The value of faith-based communities and providers extends well beyond their ability to connect vulnerable children with loving homes or to guide prospective families through the labyrinth of the foster care and adoption systems. In addition to offering legal, administrative and material support to adoptive families and birth mothers, private and faith-based organizations often provide intangible (yet invaluable) spiritual, emotional and relational support that large, bureaucratic state-run agencies are ill-equipped to offer.

With these unique capacities, private and faith-based providers make a significant impact in joining infants, children and teens with families each year. For instance, Bethany Christian Services has been connecting vulnerable children with permanent, loving homes for almost 70 years.

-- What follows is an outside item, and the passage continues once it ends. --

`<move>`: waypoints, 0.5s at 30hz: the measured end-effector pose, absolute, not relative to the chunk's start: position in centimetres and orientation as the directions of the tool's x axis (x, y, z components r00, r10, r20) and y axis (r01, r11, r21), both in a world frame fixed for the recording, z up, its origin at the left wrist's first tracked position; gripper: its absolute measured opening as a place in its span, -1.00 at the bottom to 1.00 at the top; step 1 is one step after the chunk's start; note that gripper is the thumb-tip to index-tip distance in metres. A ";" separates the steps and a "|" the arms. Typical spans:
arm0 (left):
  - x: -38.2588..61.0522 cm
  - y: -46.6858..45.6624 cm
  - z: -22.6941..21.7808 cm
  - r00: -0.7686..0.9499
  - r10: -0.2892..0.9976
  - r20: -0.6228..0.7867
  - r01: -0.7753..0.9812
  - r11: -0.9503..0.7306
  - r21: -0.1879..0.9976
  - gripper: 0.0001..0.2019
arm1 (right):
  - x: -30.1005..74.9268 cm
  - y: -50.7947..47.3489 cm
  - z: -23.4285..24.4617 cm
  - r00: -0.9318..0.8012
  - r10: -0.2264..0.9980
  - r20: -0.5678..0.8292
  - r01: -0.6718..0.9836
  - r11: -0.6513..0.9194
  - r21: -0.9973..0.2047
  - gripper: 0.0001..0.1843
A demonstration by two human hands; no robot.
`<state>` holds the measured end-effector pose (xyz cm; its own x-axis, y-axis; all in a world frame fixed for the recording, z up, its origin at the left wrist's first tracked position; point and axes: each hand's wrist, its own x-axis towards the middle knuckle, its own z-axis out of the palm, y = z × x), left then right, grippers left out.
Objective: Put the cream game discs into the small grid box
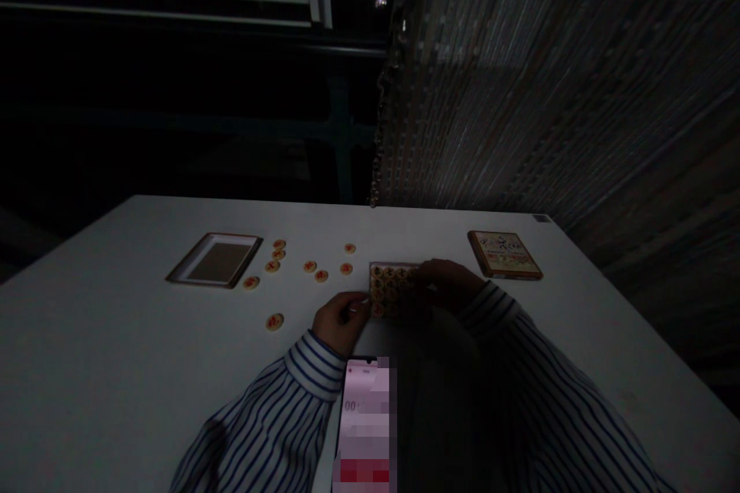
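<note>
A shallow tray point(386, 306) holds rows of round xiangqi pieces point(378, 294) with dark and some red characters. My left hand point(342, 321) is at the tray's left edge, thumb and forefinger pinched together there. Over the tray's right side, my right hand point(448, 281) bends its fingers down onto the pieces. Shadow hides its fingertips, so what they hold cannot be made out. Loose pieces with red characters lie left of the tray, among them one xiangqi piece point(346, 269) close to it and another point(274, 321) nearer me.
A brown-rimmed open box part point(215, 262) lies at the left of the white table point(144, 370). A printed box lid point(507, 254) is at the right. A lit phone point(364, 416) lies in front of me. Behind hangs a string curtain point(491, 92).
</note>
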<state>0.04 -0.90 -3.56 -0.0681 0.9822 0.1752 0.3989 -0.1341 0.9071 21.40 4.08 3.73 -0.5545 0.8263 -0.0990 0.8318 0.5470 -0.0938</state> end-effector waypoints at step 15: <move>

In 2012 alone, Bethany assisted families across the country in welcoming 656 infants into their homes, found temporary homes for over 2,200 children in foster care, and helped over 600 older foster care children find permanent families.

Likewise, Catholic Charities affiliates across the country provide adoption services, including foster care and adoption placement, home study, adoption support groups, and other services. Of the more than 3,000 adoptions that Catholic Charities helped complete in 2012, almost 600 infants found families and over 1,700 children were adopted from foster care. That same year, more than 1,600 special needs or “hard-to-place” children found permanent homes with the help of Catholic Charities.

Protecting religious liberty in this instance takes nothing away from anyone. Couples are free to work with any private adoption provider of their choice or directly with the state offering foster care services. A diversity of providers only increases the chances more children will end up in permanent, loving families.

America’s foster care programs are in dire need of systemic reformFoster care and adoption policy always should put the best interests of children first, and that means removing barriers to families seeking to adopt and providers seeking to place children in those loving homes. Michigan has taken a good first step in that direction today.